The thrill is gone for Kyle Busch
Photo by Jonathan Ferrey/Getty Images
Love him or hate him, Kyle Busch is a machine--a talent machine, when it comes to driving a race car.
His 55th-career Monster Energy NASCAR Cup victory came Sunday at Pocono Raceway and tied him with Rusty Wallace for ninth on the all-time win list. Consider this: Busch, 34, accomplished the feat in 512 races over 15 seasons. Wallace was 47 when collected his 55th and final win at Martinsville Speedway in his 642nd start.
And Busch is just getting started.
As easy as Busch made it appear on Sunday, each milestone will get increasingly difficult. Twenty-one victories stand between Busch and Dale Earnhardt’s 76 win total—22 wins if the driver of the No. 18 Joe Gibbs Racing Toyota wants to pass the seven-time champion for eighth on the all-time list. After that, it’s just a matter of clicking off the victories. Twenty-eight wins to tie Cale Yarborough and Jimmie Johnson—although it’s unlikely that the seven-time champion is finished yet. With 29 wins, Busch passes Yarborough and Johnson and joins Darrell Waltrip and Bobby Allison at 84 victories.
Standing alone in fourth all-time—with 30 more wins—is definitely attainable, should Busch stay healthy and continue racing.
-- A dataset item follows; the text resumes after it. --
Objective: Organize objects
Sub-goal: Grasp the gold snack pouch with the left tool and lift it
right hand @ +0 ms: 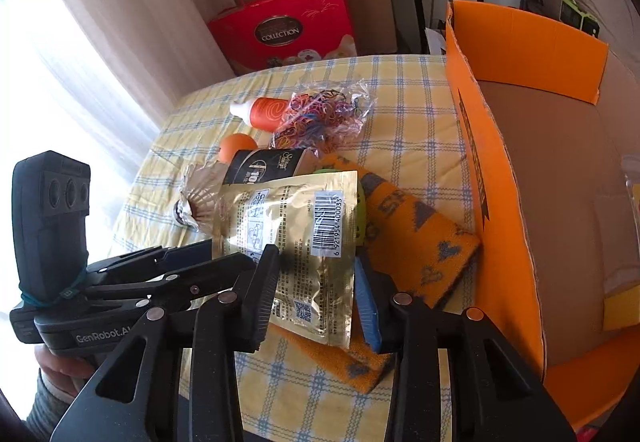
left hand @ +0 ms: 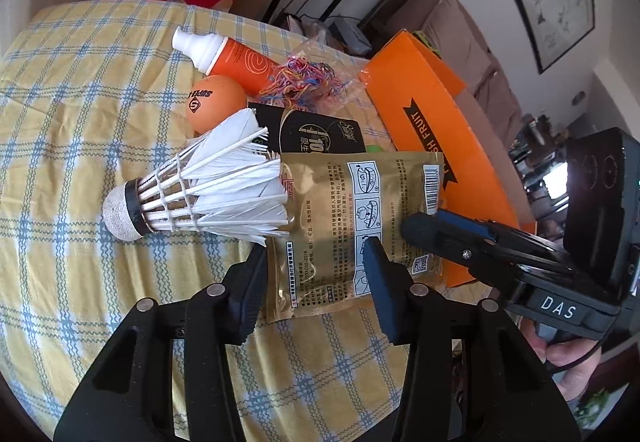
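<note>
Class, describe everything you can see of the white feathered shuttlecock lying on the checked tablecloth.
The white feathered shuttlecock lies on its side on the yellow and blue checked tablecloth. It has a rounded, pale cork-like nose, a black band and white quills bound with thread. Its feather tips overlap the gold foil pouch and reach near the orange ball. No gripper touches it.

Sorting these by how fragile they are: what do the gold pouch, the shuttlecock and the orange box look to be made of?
Gold pouch: metallised plastic film, it seems; glossy, creased, catching highlights.
Shuttlecock: white feathers on thin quills tied with thread, with a pale, matte, grainy tip, possibly cork or foam.
Orange box: corrugated cardboard, smooth printed orange outside, raw brown inside.
</note>
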Motion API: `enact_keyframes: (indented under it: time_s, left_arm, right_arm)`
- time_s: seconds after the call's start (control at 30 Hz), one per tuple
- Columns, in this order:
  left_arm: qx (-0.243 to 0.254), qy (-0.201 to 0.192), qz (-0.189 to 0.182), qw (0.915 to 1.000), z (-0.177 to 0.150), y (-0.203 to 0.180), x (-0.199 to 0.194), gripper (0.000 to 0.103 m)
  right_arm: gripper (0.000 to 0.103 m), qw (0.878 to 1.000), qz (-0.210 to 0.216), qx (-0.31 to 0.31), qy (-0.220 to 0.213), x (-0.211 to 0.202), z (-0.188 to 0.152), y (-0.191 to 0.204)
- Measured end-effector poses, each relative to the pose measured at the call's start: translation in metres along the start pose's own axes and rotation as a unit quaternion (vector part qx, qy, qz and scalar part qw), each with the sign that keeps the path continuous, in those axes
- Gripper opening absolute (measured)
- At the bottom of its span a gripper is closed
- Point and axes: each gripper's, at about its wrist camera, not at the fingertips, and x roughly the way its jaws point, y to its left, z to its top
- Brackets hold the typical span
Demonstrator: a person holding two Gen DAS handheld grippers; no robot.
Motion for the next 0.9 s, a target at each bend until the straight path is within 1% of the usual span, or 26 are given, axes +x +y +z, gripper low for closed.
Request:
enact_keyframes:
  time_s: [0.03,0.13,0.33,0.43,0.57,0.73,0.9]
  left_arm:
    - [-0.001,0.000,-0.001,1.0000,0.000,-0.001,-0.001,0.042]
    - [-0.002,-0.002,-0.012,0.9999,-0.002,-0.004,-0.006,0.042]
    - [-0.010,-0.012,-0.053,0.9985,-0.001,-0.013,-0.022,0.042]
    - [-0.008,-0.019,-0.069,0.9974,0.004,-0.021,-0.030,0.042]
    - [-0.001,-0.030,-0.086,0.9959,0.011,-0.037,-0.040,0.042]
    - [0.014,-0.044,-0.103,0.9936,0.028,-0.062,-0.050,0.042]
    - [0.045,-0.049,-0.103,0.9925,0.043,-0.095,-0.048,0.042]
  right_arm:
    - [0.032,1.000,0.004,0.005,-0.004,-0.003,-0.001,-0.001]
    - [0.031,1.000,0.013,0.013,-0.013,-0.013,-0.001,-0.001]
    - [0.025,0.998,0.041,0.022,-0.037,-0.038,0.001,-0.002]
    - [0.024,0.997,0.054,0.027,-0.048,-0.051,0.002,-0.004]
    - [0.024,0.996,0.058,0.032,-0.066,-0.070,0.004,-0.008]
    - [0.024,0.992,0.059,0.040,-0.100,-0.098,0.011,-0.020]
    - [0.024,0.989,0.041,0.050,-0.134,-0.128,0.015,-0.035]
That’s three victories a year over the next decade for a driver whose average victory total is 3.66 wins a season. Busch would be 44 by then, three years younger than Wallace was when he won his 55th and roughly the same age as Johnson is now.
At some point, hopefully, Busch will learn to enjoy the journey. He was absolutely insufferable during his post-race press availability. The paid M&Ms pitchman was almost a caricature of a NASCAR driver, painfully intertwining mentions of Mars’ confections into his comments.
He mustered a moment of joy while tossing his son Brexton into the air—but it was short-lived. Once the questions started on his performance and how it relates to the current car package, Busch’s demeanor shifted.
While Busch has always been brutally honest regarding his disdain for certain car packages, he has also learned to play the game. When asked to offer his sentiments on the current combination of aerodynamics and horsepower, Busch described the sole green flag pass of the race that didn’t involve a restart, a driver slowing to pit or a pass on pit road.
“I passed one car today, and that was on the outside of Turn 3 and I got a good run through Turn 2 and kind of shallowed entry to Turn 3 a little bit, and (Clint) Bowyer went to block, so I just shot out to his outside, got alongside of him,” Busch said. “I mean, that was it. I don't know if anybody else passed anybody on the racetrack for the lead like that, but if so, then maybe this package is awesome. But that's all I know.”
Busch's words were deliberately measured and terse. He refused to rate the package and informed the media center he was finished answering questions about the car. The only competitors less thrilled than Busch on Sunday were the other 36 drivers who didn’t make the trip to Victory Lane at Pocono.
As for the winner, he was simply going through the motions, trying to do his job. But clearly, Busch’s true aggravation lies with the car.
“I just do what I'm supposed to do,” Busch said. “I try to drive as hard as I can, as fast as I can. If there's a car in front of me, I try to pass him. Whichever way I can do that, I try to do it, and if I can't do it, there's days that I get ultimately frustrated because I don't feel like my true talent can show on the racetrack because I'm too limited by the air of everything that's kind of going on around me that I can't do anything.
“As a race car driver when you can't do anything and you can't showcase what your abilities are and how good you should be or you feel like you are, then there's certainly some tense moments and some high frustrations.”
Despite leading the league with four wins, eight top fives and 13 top 10s, Busch couldn’t enjoy the moment. Just as was the case following his Auto Club Speedway win—his 200th aggregate victory in NASCAR’s top three national tours—he was perplexed over the races that got away. Sunday was no different.
“We've had fast cars this year and have thrown away too many, so I've left the racetrack way too many times this year frustrated, and I guess I try not to let the highs be so high and the lows be so low, but I could probably roll somewhere in the middle,” Busch said.
“When you win, there's a lot of guys that enjoy it a heck of a lot more and get the high from it, but to me, that's what I'm supposed to do. That's my job. Today was a successful day, and I look at it like that, and now I'm already looking ahead to next week.”
And he could likely win there, too, at Michigan Speedway or in two weeks at Sonoma Raceway. Yes, Kyle Busch is a machine, just clicking away the victories. But he’d likely get a lot more out of his job if he was less of an automaton and more of a joyful human being.